§ What to do: The response must consist of the complete listing below, reproduced without alteration.

*** Opening Data segment ***

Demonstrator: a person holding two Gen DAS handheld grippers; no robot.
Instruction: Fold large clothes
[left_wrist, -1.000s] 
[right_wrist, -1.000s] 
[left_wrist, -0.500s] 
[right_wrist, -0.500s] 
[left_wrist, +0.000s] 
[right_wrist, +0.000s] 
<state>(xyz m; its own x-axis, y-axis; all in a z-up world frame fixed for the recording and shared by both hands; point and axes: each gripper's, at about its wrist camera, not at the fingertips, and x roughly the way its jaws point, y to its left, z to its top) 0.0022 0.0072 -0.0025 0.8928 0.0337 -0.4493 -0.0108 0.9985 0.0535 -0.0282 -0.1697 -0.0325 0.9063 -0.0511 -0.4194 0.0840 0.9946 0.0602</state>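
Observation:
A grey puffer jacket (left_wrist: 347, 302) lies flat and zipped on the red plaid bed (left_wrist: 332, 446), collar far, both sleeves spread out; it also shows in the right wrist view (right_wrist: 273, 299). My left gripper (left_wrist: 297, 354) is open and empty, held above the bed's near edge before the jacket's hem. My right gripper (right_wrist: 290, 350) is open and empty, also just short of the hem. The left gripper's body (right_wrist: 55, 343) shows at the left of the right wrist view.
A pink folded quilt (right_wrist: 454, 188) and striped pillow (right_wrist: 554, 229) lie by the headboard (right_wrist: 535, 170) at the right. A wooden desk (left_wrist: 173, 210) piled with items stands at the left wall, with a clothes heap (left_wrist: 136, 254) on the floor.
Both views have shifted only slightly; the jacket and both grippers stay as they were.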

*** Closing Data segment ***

§ Worked solution:
Demonstrator: a person holding two Gen DAS handheld grippers; no robot.
Instruction: Fold large clothes
[left_wrist, -1.000s] 
[right_wrist, -1.000s] 
[left_wrist, -0.500s] 
[right_wrist, -0.500s] 
[left_wrist, +0.000s] 
[right_wrist, +0.000s] 
<state>(xyz m; its own x-axis, y-axis; all in a z-up world frame fixed for the recording and shared by both hands; point and axes: each gripper's, at about its wrist camera, not at the fingertips, and x roughly the way its jaws point, y to its left, z to its top) 0.0022 0.0072 -0.0025 0.8928 0.0337 -0.4493 -0.0108 0.9985 0.0535 -0.0282 -0.1697 -0.0325 0.9063 -0.0511 -0.4194 0.0840 0.9946 0.0602</state>
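Observation:
A grey puffer jacket (left_wrist: 347, 302) lies flat and zipped on the red plaid bed (left_wrist: 332, 446), collar far, both sleeves spread out; it also shows in the right wrist view (right_wrist: 273, 299). My left gripper (left_wrist: 297, 354) is open and empty, held above the bed's near edge before the jacket's hem. My right gripper (right_wrist: 290, 350) is open and empty, also just short of the hem. The left gripper's body (right_wrist: 55, 343) shows at the left of the right wrist view.
A pink folded quilt (right_wrist: 454, 188) and striped pillow (right_wrist: 554, 229) lie by the headboard (right_wrist: 535, 170) at the right. A wooden desk (left_wrist: 173, 210) piled with items stands at the left wall, with a clothes heap (left_wrist: 136, 254) on the floor.
Both views have shifted only slightly; the jacket and both grippers stay as they were.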

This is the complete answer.